Another French Revolution

Two months before France chooses her next president, more and more people are talking about the battle between the current president, Nicolas Sarkozy, and the socialist candidate, Francois Hollande. But there is no doubt that the most interesting factor in the battle is Marine Le Pen -- the leader of "Front National," the extreme right wing in France.

Le Pen inherited the place of her father, Jean Marie Le Pen, in the office. He is known for his extreme political positions and ideas, which became a taboo since they are not in the consensus -- they're extreme ideas. His daughter isn't in his place yet, but she is definitely about to reach it.
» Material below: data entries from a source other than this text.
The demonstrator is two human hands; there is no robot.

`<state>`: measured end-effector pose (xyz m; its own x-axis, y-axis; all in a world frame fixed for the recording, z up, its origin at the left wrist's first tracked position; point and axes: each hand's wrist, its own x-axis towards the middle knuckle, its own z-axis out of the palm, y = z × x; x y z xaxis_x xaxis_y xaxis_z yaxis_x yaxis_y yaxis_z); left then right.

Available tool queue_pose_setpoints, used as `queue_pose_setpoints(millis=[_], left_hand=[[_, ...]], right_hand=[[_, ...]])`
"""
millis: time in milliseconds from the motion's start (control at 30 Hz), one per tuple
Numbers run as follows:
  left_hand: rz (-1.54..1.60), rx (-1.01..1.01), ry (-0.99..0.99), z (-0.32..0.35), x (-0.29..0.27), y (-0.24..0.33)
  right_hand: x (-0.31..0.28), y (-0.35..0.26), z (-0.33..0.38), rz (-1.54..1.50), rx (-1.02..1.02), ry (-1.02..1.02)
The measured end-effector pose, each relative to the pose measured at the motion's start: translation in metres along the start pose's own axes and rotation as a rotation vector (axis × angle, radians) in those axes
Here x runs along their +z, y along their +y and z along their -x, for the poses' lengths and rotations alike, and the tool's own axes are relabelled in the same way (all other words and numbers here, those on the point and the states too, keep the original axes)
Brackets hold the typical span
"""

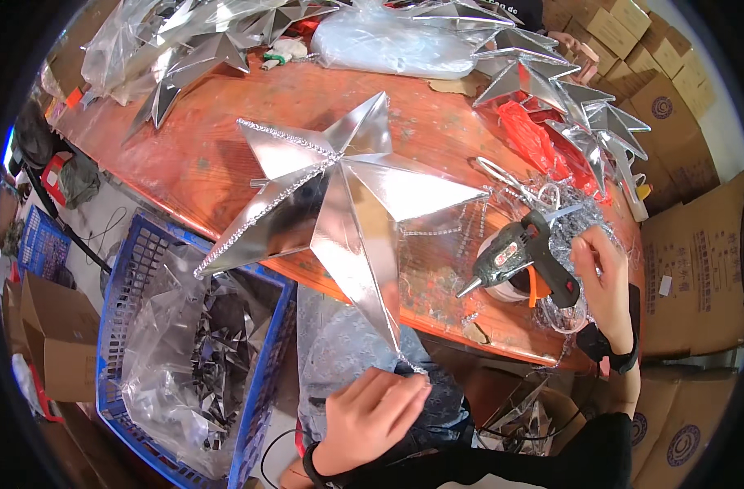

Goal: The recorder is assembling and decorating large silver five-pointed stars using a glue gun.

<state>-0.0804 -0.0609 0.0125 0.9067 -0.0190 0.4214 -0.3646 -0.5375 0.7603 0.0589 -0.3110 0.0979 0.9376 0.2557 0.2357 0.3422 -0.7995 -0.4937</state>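
A large shiny silver star [343,236] lies face up on the orange-red table, its lower point reaching past the near edge. Sparkly silver trim [262,200] runs along ridges of its two left points. Under the lower tip, my left hand [370,420] is closed, pinching a short piece of silver trim [410,363] that touches the tip. My right hand [604,273], fingers curled, is just right of a black glue gun [515,254]; what it holds, if anything, is hidden. The glue gun rests on a round roll [502,287], nozzle toward the lower left.
Tangled silver trim [604,220] and a red plastic bag [535,143] lie at the right. More silver stars [535,81] and a clear plastic bundle [392,41] fill the far side. A blue crate [111,326] stands lower left; cardboard boxes [698,269] line the right.
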Motion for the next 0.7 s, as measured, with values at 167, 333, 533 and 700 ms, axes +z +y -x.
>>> queue_pose_setpoints(millis=[167, 333, 533, 700], left_hand=[[-0.055, -0.224, -0.114, 0.008, -0.01, -0.018], [-0.176, -0.344, -0.1, 0.018, -0.024, -0.046], [-0.353, -0.471, -0.053, 0.026, -0.035, -0.069], [0.188, -0.328, 0.094, 0.007, -0.023, -0.039]], right_hand=[[-0.001, -0.003, 0.001, -0.073, -0.055, -0.045], [0.002, 0.0, 0.002, -0.121, -0.072, -0.042], [-0.01, 0.001, 0.007, 0.045, -0.115, -0.051], [-0.016, 0.005, 0.001, 0.074, -0.202, -0.073]])
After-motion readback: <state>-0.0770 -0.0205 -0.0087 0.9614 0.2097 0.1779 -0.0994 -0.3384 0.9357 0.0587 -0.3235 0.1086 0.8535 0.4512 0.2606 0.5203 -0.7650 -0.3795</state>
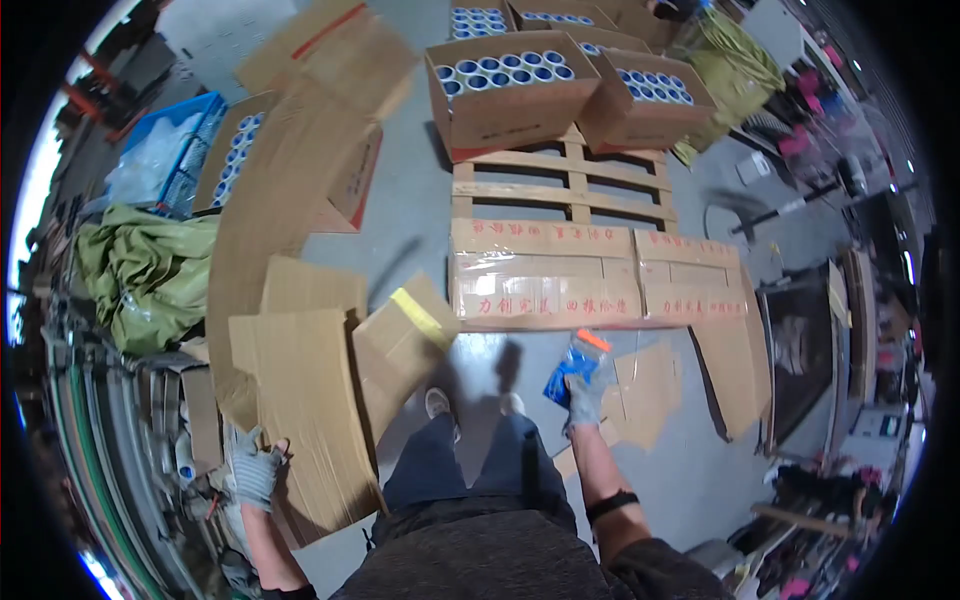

Le Pen seems to be in the middle of her elections process, despite the fact that she hasn't gotten the signatures of 500 mayors in France in order to go for the race, as French law requires. Knowing she won't make it if she doesn't work hard, Le Pen does her best to win over the public in order to convince her audience that she's the best candidate: "For you, the French people, and to all of my friends, I say, the great days of France are ahead us!" Le Pen said at the ceremony of her nominations as the leader of the Front National Party.

Le Pen makes an effort for people to recognize the fact that she isn't a minor player in the elections: "Today, the globalization is a great problem; the disappearance of borders; effacement of nations -- there is no questions that these issues require us to act," she said to the Israeli reporter Lior Friedman while being interviewed to the Israeli TV last week.

Le Pen wants to be the next president of France -- a female president. She says that mostly, people don't get her and don't take a moment to think and understand her point. But after hearing her father's tough expressions against minority groups and her own words at various occasions, it is hard to believe that Le Pen really wants the "global peace" she talks about.

The first round of the elections will be held in two months. The surveys predict a great success for Le Pen and her party. It is possible that Sarkozy and Hollande will be neck and neck, but Le Pen will be right behind them with more than 20 percent of support, a recent survey predicts.

While I traveled in France a year and a half ago, I noticed that a great amount of people believe that France is facing tough days. When I walked through Champs-Élysées Avenue in Paris, I stopped one student to ask him what he thinks France needs in order to solve her problems. He said: "All we need is a real leader." It would be interesting to know which candidate he supports, and who is the real leader that this country needs.